(PROVIDED RECORDS begins)
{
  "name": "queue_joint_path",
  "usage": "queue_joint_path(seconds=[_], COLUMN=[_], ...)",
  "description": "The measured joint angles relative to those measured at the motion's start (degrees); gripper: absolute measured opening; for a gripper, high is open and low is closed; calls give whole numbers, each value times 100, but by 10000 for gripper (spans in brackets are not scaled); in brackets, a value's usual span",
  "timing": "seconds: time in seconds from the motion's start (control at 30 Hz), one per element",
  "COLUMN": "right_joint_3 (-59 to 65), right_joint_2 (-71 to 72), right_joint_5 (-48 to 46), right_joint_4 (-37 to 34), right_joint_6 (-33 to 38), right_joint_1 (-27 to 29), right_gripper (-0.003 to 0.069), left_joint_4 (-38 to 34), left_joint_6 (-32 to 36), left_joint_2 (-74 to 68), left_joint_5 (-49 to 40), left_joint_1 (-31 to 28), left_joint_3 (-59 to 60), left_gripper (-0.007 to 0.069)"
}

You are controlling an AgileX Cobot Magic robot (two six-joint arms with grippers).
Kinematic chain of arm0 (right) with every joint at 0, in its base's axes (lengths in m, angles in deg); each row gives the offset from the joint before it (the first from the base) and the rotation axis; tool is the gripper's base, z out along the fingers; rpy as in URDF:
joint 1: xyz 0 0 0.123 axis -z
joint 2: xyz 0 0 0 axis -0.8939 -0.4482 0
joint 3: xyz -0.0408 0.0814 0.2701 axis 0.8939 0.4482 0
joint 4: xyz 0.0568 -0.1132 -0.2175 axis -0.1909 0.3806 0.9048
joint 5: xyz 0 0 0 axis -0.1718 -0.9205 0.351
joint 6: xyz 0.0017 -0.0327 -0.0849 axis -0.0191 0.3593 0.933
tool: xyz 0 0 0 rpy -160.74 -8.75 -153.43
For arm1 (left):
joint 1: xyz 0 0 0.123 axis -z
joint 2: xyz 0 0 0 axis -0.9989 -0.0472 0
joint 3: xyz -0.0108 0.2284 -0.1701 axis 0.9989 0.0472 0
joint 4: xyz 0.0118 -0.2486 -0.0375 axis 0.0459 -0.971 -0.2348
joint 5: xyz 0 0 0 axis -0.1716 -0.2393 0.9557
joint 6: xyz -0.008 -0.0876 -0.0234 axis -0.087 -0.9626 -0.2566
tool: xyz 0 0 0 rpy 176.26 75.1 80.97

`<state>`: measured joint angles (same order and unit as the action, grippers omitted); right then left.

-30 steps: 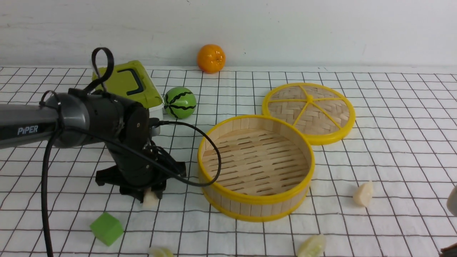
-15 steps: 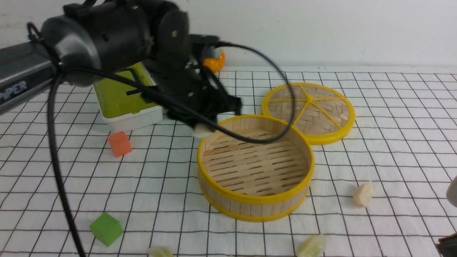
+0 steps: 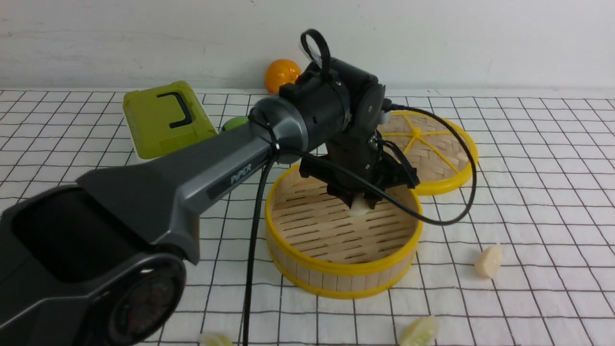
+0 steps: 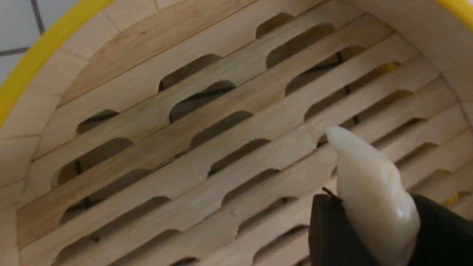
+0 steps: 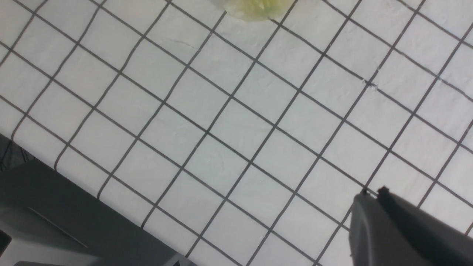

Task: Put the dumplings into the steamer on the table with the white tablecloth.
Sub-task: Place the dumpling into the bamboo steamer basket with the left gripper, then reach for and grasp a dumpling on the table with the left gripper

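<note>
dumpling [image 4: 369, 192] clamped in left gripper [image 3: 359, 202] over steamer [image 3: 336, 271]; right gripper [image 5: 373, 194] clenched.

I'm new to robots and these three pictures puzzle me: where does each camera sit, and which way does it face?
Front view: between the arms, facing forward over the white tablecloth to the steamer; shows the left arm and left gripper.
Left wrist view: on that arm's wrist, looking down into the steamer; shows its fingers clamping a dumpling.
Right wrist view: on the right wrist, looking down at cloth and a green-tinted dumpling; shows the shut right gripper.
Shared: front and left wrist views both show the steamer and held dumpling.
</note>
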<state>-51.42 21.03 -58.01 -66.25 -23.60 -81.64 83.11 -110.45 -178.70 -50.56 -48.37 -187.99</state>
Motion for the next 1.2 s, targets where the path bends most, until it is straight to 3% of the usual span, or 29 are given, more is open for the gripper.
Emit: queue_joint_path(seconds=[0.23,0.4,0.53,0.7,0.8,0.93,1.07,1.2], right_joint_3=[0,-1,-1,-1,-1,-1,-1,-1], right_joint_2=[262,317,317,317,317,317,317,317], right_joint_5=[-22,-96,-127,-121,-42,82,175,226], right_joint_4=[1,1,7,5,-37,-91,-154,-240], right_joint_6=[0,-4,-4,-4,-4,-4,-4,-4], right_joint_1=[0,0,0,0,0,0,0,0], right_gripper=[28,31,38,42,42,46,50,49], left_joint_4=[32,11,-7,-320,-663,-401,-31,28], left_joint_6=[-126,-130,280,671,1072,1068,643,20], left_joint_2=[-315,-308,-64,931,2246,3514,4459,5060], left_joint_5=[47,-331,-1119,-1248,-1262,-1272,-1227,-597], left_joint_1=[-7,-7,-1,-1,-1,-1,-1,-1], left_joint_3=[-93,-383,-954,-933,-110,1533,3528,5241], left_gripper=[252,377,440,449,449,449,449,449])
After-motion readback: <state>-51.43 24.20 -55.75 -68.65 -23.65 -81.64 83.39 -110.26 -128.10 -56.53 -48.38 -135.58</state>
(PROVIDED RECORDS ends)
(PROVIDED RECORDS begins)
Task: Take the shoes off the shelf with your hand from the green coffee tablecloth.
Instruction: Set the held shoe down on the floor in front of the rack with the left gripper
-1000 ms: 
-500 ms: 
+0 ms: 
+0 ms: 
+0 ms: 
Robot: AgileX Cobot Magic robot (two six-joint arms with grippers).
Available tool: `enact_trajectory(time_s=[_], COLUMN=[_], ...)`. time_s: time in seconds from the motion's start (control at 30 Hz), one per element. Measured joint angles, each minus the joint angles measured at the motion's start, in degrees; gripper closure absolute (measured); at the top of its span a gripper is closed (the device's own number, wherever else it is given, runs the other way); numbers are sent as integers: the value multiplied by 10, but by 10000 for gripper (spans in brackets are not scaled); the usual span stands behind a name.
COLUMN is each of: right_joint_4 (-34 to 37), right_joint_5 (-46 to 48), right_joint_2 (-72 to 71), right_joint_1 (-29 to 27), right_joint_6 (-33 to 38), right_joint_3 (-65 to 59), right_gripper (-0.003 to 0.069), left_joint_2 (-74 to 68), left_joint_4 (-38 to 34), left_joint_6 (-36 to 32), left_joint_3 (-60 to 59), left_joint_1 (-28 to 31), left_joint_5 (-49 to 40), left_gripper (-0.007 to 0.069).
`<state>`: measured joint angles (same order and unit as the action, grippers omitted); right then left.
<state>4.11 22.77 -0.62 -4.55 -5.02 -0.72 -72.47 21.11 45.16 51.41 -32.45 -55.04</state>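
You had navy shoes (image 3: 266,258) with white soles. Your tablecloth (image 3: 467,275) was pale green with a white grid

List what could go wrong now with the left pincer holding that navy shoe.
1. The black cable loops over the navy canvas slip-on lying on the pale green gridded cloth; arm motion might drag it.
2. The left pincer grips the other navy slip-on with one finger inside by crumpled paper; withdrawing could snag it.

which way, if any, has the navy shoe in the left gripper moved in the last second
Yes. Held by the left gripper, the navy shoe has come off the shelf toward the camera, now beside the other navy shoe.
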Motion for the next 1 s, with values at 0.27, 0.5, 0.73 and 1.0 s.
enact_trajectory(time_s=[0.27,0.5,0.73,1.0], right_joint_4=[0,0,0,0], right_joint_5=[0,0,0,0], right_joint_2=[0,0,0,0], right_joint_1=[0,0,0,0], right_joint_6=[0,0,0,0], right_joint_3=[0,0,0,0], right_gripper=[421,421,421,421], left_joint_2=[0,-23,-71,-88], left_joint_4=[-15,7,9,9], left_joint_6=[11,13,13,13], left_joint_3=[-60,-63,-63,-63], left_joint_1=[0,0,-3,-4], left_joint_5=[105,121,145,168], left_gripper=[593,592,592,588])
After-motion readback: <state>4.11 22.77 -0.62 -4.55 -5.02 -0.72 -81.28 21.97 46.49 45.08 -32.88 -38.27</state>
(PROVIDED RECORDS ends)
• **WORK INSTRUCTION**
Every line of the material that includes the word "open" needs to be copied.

• **SOLUTION TO THIS EXERCISE**
  "description": "The measured joint angles relative to those measured at the motion's start (degrees); gripper: absolute measured opening; for a gripper, high is open and low is closed; calls give whole numbers, each value times 100, but by 10000 for gripper (spans in brackets are not scaled); in brackets, a value's usual span",
Motion for the next 1.2 s, targets where the path bends most, until it is straight to 3% of the usual span, or 29 are given, more is open for the gripper.

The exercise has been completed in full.